- What the exercise asks
Check each line of the listing for the string "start", then state how many lines have it. Only the number is wanted.

- Records supplied
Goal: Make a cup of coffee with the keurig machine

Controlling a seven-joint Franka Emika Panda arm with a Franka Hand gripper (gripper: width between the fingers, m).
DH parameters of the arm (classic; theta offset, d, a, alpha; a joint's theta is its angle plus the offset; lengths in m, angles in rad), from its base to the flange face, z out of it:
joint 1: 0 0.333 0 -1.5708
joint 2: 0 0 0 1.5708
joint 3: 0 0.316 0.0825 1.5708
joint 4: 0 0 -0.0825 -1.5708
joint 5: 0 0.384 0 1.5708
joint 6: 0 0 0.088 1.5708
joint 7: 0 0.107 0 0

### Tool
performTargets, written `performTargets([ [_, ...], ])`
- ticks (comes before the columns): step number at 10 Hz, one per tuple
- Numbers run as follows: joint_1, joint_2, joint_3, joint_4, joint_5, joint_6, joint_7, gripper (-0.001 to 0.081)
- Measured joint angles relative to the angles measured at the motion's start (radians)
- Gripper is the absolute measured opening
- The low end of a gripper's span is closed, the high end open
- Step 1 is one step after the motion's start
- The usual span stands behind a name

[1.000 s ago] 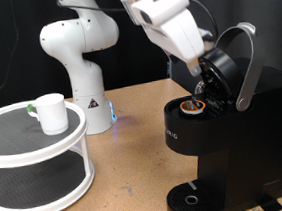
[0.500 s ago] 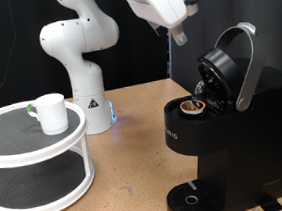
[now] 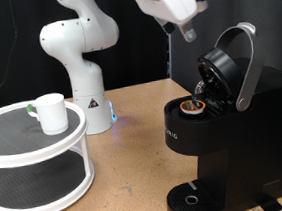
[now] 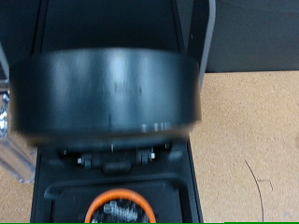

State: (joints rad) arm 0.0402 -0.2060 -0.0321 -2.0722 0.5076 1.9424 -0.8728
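The keurig machine (image 3: 224, 128) stands at the exterior view's right with its lid (image 3: 223, 69) tipped up and open. A pod (image 3: 191, 107) with an orange rim sits in the open chamber. My gripper (image 3: 186, 33) hangs high above the chamber, apart from the machine, and nothing shows between its fingers. The white cup (image 3: 51, 112) stands upright on the top tier of a round white shelf (image 3: 24, 147) at the exterior view's left. In the wrist view the round dark underside of the lid (image 4: 107, 93) fills the middle, with the pod (image 4: 117, 207) beneath it.
The white robot arm base (image 3: 85, 71) rises behind the shelf. The machine's round drip tray (image 3: 190, 196) is bare. Tan tabletop (image 3: 128, 177) lies between the shelf and the machine. A dark backdrop closes the rear.
The gripper has lifted from beside the pod chamber to well above the machine, then drifted slightly to the exterior view's right. The pod stays in the chamber; the cup has not moved.
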Motion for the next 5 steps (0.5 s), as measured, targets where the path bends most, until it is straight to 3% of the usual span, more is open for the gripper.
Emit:
performTargets([
  [5, 0.041, 0.002, 0.095, 0.011, 0.01, 0.052, 0.084, 0.0803],
])
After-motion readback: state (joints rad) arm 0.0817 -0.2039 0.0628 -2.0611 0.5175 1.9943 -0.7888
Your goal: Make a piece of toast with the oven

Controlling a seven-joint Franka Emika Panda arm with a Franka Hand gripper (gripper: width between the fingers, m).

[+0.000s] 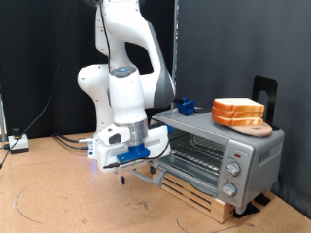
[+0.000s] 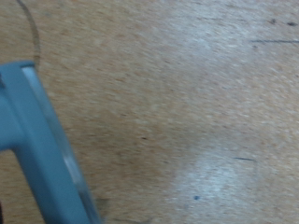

- Exercise solution
2